その出遇いの不思議さや、梶さん自身の人生や言葉のすばらしさは、ぜひこの本を読んで多くの方に知ってもらいたい。

本当に深い深い読みを歎異抄にしておられて、何度もうならされた。

きっと、鎌倉時代の、親鸞聖人の念仏や歎異抄というのは、梶大介さんのような念仏や歎異抄だったのだと思う。
今、これほどの念仏や歎異抄を身証した人が、いったい寺院にどれだけいるのだろう。

梶さんの本を読んでいて、昨今格差社会に日本はなったとしきりに言われるけれど、それはもともとの話で、山谷や釜ヶ崎ではずっとひどい格差が厳然として存在しており、一部に押し付けられていたものが、他の地域や人々にもわが身のこととしてふりかかるようになっただけの話なのだと思った。
一億総中流というのは、もともと、山谷の存在などを無視した、神話や虚妄に過ぎないことだったのだろうと思う。

どん底」においても、どこにおいても、念仏があり、不思議がある。
そのことに、この本を読んでいると、本当に感動させられる。

きっと、人は、どのような境遇でも念仏さえあれば生きていけるし、生きねばならないのだと思う。

「生ききらないと真実は見えてこない」

本当に、貴重なメッセージに満ちた、すばらしい本だった。




「いつの時代の何処であろうと、生かされた場を生ききっていかない限り、なんにも観えては来ない。
生き切ったところでしか真実は見えて来ないのである。

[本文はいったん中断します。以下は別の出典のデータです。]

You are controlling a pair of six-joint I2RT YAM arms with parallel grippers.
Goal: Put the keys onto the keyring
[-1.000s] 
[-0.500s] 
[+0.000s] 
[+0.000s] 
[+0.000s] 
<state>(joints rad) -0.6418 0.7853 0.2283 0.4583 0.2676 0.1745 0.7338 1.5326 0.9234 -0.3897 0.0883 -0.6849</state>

」
(244頁)

「弥陀の本願は即解放されたいとする大衆の悲願であり、
一つのものであって別のものではない。
 弥陀は遠くに掲げて拝むものではない。
念仏とは大衆をその宿業の一切から解放して行こうとする行である。」
(200頁)


「真理とは簡単なのである。その真理を説く釈尊の説法は難しくないのである。真理を遠いものとし、釈尊の説法を難しいとするのは、人間が人間でなくなったからである。人間が真理に立とうとしなくなったからである。
即ち、
「生かされている」
という不思議の事実を否定しきっているからである。
「生かされている」
という不思議の事実を素直に受け取ったところに安心があり、念仏が発し、無碍の一道がある。